## EXERCISE
Return the run of lines below that opens with the line containing "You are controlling" and closes with the line containing "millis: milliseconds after", keeping each one exact.

## INFORMATION SUPPLIED
================================

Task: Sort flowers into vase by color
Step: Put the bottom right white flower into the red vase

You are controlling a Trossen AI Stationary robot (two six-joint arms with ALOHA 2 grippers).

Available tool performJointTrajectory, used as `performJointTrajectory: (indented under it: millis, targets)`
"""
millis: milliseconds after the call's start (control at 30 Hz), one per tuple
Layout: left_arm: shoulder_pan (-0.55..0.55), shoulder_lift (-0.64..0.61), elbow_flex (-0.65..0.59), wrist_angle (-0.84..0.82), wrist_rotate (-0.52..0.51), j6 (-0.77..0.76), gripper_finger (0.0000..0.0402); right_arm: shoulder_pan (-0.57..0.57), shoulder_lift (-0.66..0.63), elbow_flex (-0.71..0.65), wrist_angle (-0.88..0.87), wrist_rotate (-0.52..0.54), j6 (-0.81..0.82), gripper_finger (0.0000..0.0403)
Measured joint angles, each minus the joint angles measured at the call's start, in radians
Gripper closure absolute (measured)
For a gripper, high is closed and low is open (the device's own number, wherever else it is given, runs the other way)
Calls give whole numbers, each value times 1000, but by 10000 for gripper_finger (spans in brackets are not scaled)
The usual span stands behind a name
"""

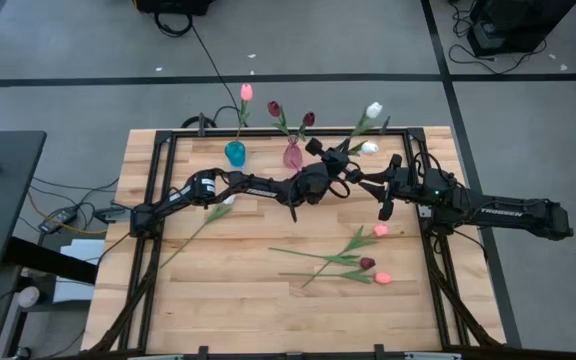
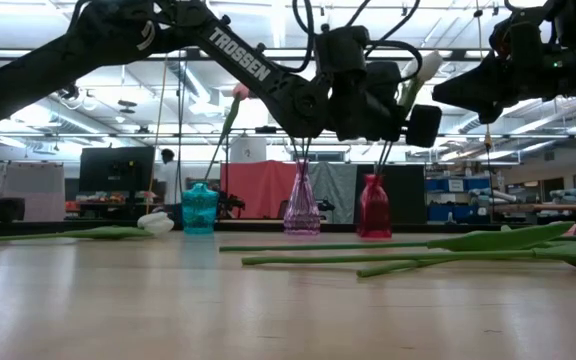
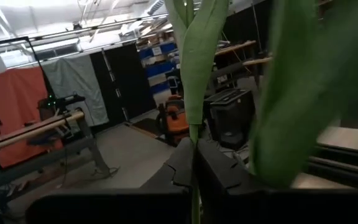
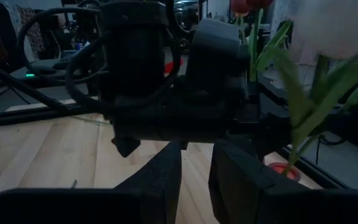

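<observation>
White flower [image 1: 369, 148] being pinched tight in the left gripper [image 1: 346, 172] near the red vase [image 2: 373, 209]; right gripper [image 4: 194, 163] hanging open, holding nothing.

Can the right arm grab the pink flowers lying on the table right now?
Probably yes. The right gripper is open and hovers just above the loose pink tulips, with nothing between them. The left gripper is busy holding a white tulip elsewhere.

Overhead camera looks straight down; low camera looks level across the table [image 1: 228, 300], both sharing three vases.
</observation>
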Motion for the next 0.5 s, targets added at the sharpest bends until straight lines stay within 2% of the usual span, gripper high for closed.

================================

## REPLY
You are controlling a Trossen AI Stationary robot (two six-joint arms with ALOHA 2 grippers).

Available tool performJointTrajectory, used as `performJointTrajectory: (indented under it: millis, targets)`
"""
millis: milliseconds after the call's start (control at 30 Hz), one per tuple

This exercise requires no additional output.